London: UK households are heading into the “year of the squeeze” as surging energy bills and faster inflation eat into incomes, according to the Resolution Foundation think tank.
In a grim report days before the New Year holiday, it said real wages will effectively stagnate in 2022, rising just 0.1 per cent. In three years, they’ll be 740 pounds ($996) a year lower than if the pre-pandemic wage trend had continued.
UK inflation has already breached 5 per cent and may hit 6 per cent early next year, the highest in three decades. That will hit consumers already dealing with the ongoing economic fallout from the coronavirus.
In addition to energy prices, consumers will have to deal with tax increases in April. Those include the end of a reduced tax rate on hotels and restaurants - one of the government’s support measures during virus restrictions - as well as higher social insurance rates on pay packets.
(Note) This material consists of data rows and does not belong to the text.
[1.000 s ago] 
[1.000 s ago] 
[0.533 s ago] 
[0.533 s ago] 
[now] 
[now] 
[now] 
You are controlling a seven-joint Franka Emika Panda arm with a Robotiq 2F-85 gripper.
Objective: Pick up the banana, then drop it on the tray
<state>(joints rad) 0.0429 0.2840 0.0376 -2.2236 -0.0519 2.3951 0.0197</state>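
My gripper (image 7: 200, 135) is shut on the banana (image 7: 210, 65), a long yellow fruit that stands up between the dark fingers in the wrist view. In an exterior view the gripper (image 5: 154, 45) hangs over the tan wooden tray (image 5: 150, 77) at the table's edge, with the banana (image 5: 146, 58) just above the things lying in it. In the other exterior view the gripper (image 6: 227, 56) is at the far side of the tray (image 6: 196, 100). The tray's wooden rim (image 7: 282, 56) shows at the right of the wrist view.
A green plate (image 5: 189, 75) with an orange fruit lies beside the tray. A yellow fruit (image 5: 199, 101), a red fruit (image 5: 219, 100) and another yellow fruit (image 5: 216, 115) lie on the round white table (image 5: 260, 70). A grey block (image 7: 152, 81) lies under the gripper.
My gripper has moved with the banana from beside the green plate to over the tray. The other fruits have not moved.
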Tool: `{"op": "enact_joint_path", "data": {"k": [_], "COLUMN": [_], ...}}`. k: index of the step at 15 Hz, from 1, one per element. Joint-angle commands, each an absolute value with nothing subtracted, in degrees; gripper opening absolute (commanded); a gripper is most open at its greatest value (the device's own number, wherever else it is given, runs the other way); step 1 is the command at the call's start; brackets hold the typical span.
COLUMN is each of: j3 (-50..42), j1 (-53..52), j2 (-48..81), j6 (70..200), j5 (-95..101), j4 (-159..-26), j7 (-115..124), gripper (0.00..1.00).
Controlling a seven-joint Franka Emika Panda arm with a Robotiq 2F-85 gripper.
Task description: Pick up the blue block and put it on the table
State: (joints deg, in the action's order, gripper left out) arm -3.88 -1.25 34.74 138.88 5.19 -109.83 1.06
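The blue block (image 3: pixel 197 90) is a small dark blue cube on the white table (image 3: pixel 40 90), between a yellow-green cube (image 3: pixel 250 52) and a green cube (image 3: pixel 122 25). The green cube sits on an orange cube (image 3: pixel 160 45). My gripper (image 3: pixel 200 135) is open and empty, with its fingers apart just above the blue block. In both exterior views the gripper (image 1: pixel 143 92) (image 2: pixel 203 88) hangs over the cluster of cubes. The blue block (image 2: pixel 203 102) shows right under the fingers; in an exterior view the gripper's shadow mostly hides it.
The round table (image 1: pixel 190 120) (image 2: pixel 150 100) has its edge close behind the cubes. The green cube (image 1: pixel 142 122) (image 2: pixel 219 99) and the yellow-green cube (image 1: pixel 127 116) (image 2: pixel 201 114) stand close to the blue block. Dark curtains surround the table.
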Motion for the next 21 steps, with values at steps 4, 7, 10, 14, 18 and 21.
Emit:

Resolution estimates the average impact on incomes from higher energy bills will be 600 pounds. Earlier this month, Investec Plc said the total increase for households next year could be 18 billion pounds.
Energy prices won’t be the only burden coming in April. That month will also see tax increases, including the end of a reduced tax rate on hotels and restaurants - one of the government’s support measures during virus restrictions - as well as higher social insurance rates on pay packets.
“2022 will begin with omicron at the forefront of everyone’s minds,” said Torsten Bell, Resolution’s chief executive. “But while the economic impact of this new wave is uncertain, it should at least be short-lived. Instead, 2022 will be the ‘year of the squeeze’.”
Describing April as a “cost of living catastrophe,” Resolution said the government must act to reduce energy costs. Among the options it suggests are reducing the increase in the energy cap by compensating suppliers for the difference, and extending the time period to recoup the cost of the company collapses this year.